03/05/2013
Commodities Agrícolas
Teto em 19 semanas
Na contramão das demais "soft-commodities" negociadas na bolsa de Nova York, os contratos futuros do cacau subiram e alcançaram o maior patamar em 19 semanas ontem. Os papéis para entrega em julho encerraram o pregão a US$ 2.415 por tonelada, em alta de US$ 47 em relação à véspera. O preço da amêndoa tem sido sustentado pela expectativa de queda na produção do Oeste da África após o clima seco ter dado o tom em regiões produtoras nos primeiros meses de desenvolvimento dos frutos. Segundo Hector Galvan, corretor senior da R.J. O'Brien Futures, "se o mercado se mantiver acima de US$ 2.400 deverá haver realização de lucros". Em Ilhéus e Itabuna, a arroba da amêndoa saiu, em média, por R$ 66,40, segundo a Central Nacional de Produtores de Cacau.
Realização de lucros
Depois de ter registrado forte alta na sessão de segunda-feira, o algodão despencou ontem na bolsa de Nova York. Em consequência de um claro movimento de realização de lucros, os contratos com vencimento em julho encerraram o dia a 83,87 por libra-peso, em queda de 360 pontos em relação à véspera. Traders também destacaram que à realização de lucros se somou o temor com a desaceleração do ritmo de crescimento da economia da China, que lidera as importações globais de algodão. Essa mesma preocupação também colaborado para tirar sustentação dos preços internacionais dos grãos.

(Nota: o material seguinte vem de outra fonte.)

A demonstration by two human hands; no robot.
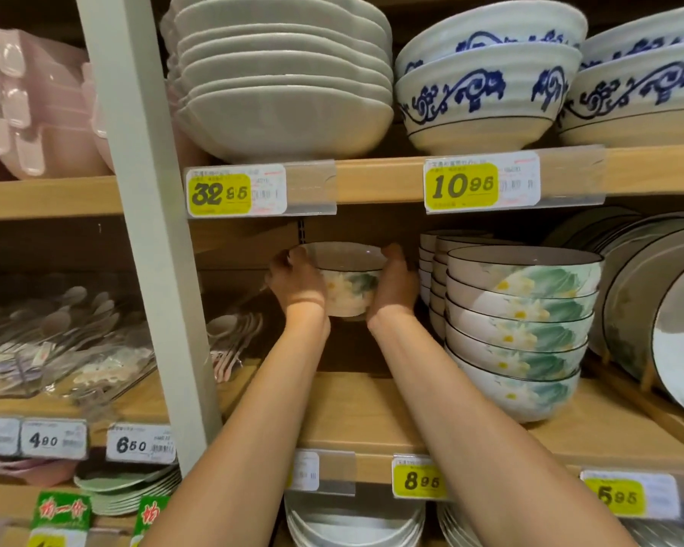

No mercado doméstico, o indicador Cepea/Esalq subiu 0,38% na terça-feira, para R$ 2,0208. Foi a quarta alta seguida, mas a queda acumulada em abril chegou a 6,85%.
Pessimismo prevalece
O pessimismo voltou a dominar o mercado de soja ontem na bolsa de Chicago, especialmente no que se refere à economia da China. Dados do setor manufatureiro do país divulgados ontem ficaram abaixo do esperado e reforçaram a preocupação em relação ao futuro da demanda pelo grão, conforme traders consultados pela Dow Jones Newswires. Julho fechou a US$ 13,73 por bushel, queda de 26 centavos. Também pesou sobre as cotações a expectativa de que as chuvas que atrapalham o plantio de milho nos EUA poderão levar parte dos produtores afetados a semear soja, cuja "janela" para isso ficará aberta por mais tempo. No mercado interno, o indicador Cepea/Esalq para a saca de 60 quilos negociada no interior do Paraná subiu 0,44% na terça-feira, para R$ 56,52.
Dia de perdas
Após dois dias seguidos de valorizações expressivas, motivadas pelas intensas geadas em regiões produtoras das Grandes Planícies americanas, as cotações do trigo recuaram ontem nas bolsas americanas, pressionadas por um movimento de realização de lucros. Em Chicago, os contratos para entrega em julho encerraram o dia a US$ 7,21 por bushel, queda de 10 centavos de dólar em relação à véspera. Na bolsa de Kansas, onde se negocia um trigo de melhor qualidade, o comportamento dos preços foi similar. No mercado doméstico, o indicador Cepea/Esalq para a saca de 60 quilos negociada no Rio Grande do Sul caiu 0,06% na terça-feira. No acumulado do mês, houve valorização de 0,15%. Já o indicador Cepea/Esalq para a saca vendida no Paraná fechou abril em queda de 2,46%.